> What to do
The whole listing should be retyped word for word, apart from the pictures it holds.

*** Opening Information shown ***

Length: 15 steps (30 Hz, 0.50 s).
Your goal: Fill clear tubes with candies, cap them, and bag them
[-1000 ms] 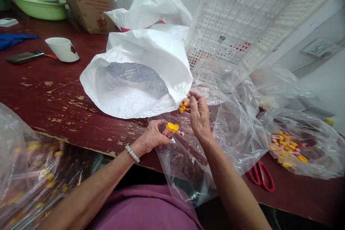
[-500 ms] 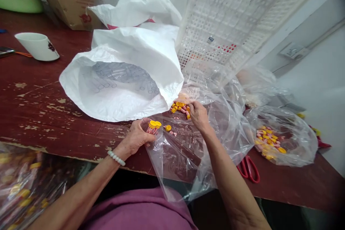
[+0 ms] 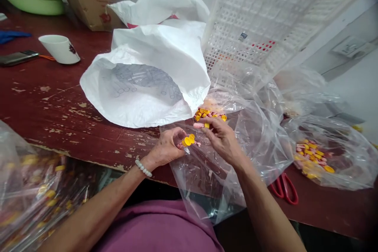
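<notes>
My left hand (image 3: 169, 147), with a pale bead bracelet at the wrist, is closed around several small yellow-capped pieces (image 3: 188, 140) with pink bits below the caps. Between thumb and fingers, my right hand (image 3: 223, 138) pinches one small pink piece with a yellow cap (image 3: 201, 125), just right of the left hand. Behind it lies a pile of like yellow-and-pink pieces (image 3: 211, 114) in a spread clear plastic bag (image 3: 206, 181). To the left gapes a white sack (image 3: 132, 114) with many clear tubes (image 3: 141, 80) inside.
A white plastic crate (image 3: 251, 23) leans at the back. On the right are another clear bag of pieces (image 3: 314, 157) and red-handled scissors (image 3: 285, 189). A white cup (image 3: 60, 49), a phone (image 3: 19, 58), and a cardboard box (image 3: 88, 0) stand left. Bagged capped tubes (image 3: 44, 189) sit lower left.
My right hand has come back from the pile toward the left hand, with a yellow-capped pink piece in its fingers. The whole view has shifted, so things appear further right.
</notes>
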### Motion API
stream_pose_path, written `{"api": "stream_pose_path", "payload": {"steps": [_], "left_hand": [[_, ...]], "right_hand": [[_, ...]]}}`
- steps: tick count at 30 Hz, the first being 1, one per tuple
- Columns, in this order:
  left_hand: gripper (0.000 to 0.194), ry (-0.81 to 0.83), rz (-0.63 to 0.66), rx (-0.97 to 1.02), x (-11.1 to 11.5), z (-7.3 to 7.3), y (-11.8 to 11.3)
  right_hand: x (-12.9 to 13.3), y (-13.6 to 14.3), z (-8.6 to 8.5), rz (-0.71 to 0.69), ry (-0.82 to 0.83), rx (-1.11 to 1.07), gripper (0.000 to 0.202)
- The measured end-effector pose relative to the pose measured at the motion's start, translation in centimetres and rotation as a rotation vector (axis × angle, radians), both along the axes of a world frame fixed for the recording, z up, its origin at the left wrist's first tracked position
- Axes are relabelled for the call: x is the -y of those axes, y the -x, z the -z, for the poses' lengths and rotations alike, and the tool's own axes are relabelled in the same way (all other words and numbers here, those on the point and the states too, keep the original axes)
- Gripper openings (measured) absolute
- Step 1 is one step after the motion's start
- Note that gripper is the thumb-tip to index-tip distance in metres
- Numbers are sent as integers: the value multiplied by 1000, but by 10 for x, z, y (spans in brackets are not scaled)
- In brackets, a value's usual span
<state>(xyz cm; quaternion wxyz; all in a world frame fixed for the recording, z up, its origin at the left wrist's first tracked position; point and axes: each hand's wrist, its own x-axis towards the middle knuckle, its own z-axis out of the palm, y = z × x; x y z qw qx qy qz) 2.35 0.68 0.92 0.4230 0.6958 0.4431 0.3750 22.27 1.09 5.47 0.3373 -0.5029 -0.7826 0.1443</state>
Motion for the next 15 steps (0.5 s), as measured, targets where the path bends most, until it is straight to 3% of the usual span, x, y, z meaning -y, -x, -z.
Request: {"api": "stream_pose_path", "payload": {"steps": [3, 6, 8, 11, 12, 15], "left_hand": [[28, -52, 45, -67, 4, -5, -3], [26, -85, 56, -77, 5, -6, -5], [23, -89, 51, -82, 5, -6, -4], [18, -70, 61, -90, 8, -9, -4], [18, -53, 77, -84, 10, -10, -5], [24, 74, 167, 36, 15, -11, -12]], "right_hand": [[20, 20, -18, -179, 8, 35, 24], [26, 24, -25, -250, 12, 47, 32], [23, 20, -25, -195, 10, -43, 30], [16, 19, -18, 35, 25, -263, 11], [14, 23, -14, 70, 63, -323, 14], [13, 38, 2, -10, 221, -411, 23]]}}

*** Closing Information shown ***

> Your response
Length: 15 steps (30 Hz, 0.50 s).
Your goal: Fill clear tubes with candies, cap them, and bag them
[-1000 ms] 
[-500 ms] 
[+0 ms] 
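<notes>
My left hand (image 3: 169, 147), with a pale bead bracelet at the wrist, is closed around several small yellow-capped pieces (image 3: 188, 140) with pink bits below the caps. Between thumb and fingers, my right hand (image 3: 223, 138) pinches one small pink piece with a yellow cap (image 3: 201, 125), just right of the left hand. Behind it lies a pile of like yellow-and-pink pieces (image 3: 211, 114) in a spread clear plastic bag (image 3: 206, 181). To the left gapes a white sack (image 3: 132, 114) with many clear tubes (image 3: 141, 80) inside.
A white plastic crate (image 3: 251, 23) leans at the back. On the right are another clear bag of pieces (image 3: 314, 157) and red-handled scissors (image 3: 285, 189). A white cup (image 3: 60, 49), a phone (image 3: 19, 58), and a cardboard box (image 3: 88, 0) stand left. Bagged capped tubes (image 3: 44, 189) sit lower left.
My right hand has come back from the pile toward the left hand, with a yellow-capped pink piece in its fingers. The whole view has shifted, so things appear further right.
</notes>
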### Motion API
stream_pose_path, written `{"api": "stream_pose_path", "payload": {"steps": [_], "left_hand": [[_, ...]], "right_hand": [[_, ...]]}}`
- steps: tick count at 30 Hz, the first being 1, one per tuple
- Columns, in this order:
  left_hand: gripper (0.000 to 0.194), ry (-0.81 to 0.83), rz (-0.63 to 0.66), rx (-0.97 to 1.02), x (-11.1 to 11.5), z (-7.3 to 7.3), y (-11.8 to 11.3)
  right_hand: x (-12.9 to 13.3), y (-13.6 to 14.3), z (-8.6 to 8.5), rz (-0.71 to 0.69), ry (-0.82 to 0.83), rx (-1.11 to 1.07), gripper (0.000 to 0.202)
- The measured end-effector pose relative to the pose measured at the motion's start, translation in centimetres and rotation as a rotation vector (axis × angle, radians), both along the axes of a world frame fixed for the recording, z up, its origin at the left wrist's first tracked position
- Axes are relabelled for the call: x is the -y of those axes, y the -x, z the -z, for the poses' lengths and rotations alike, and the tool's own axes are relabelled in the same way (all other words and numbers here, those on the point and the states too, keep the original axes)
- Gripper openings (measured) absolute
- Step 1 is one step after the motion's start
- Note that gripper is the thumb-tip to index-tip distance in metres
- Numbers are sent as integers: the value multiplied by 1000, but by 10 for x, z, y (spans in brackets are not scaled)
- In brackets, a value's usual span
<state>(xyz cm; quaternion wxyz; all in a world frame fixed for the recording, z up, its origin at the left wrist's first tracked position; point and axes: each hand's wrist, its own x-axis towards the middle knuckle, its own z-axis out of the palm, y = z × x; x y z qw qx qy qz) 2.35 0.68 0.92 0.4230 0.6958 0.4431 0.3750 22.27 1.09 5.47 0.3373 -0.5029 -0.7826 0.1443</state>
Motion for the next 15 steps (0.5 s), as measured, targets where the path bends most, until it is straight to 3% of the usual span, x, y, z meaning -y, -x, -z.
Request: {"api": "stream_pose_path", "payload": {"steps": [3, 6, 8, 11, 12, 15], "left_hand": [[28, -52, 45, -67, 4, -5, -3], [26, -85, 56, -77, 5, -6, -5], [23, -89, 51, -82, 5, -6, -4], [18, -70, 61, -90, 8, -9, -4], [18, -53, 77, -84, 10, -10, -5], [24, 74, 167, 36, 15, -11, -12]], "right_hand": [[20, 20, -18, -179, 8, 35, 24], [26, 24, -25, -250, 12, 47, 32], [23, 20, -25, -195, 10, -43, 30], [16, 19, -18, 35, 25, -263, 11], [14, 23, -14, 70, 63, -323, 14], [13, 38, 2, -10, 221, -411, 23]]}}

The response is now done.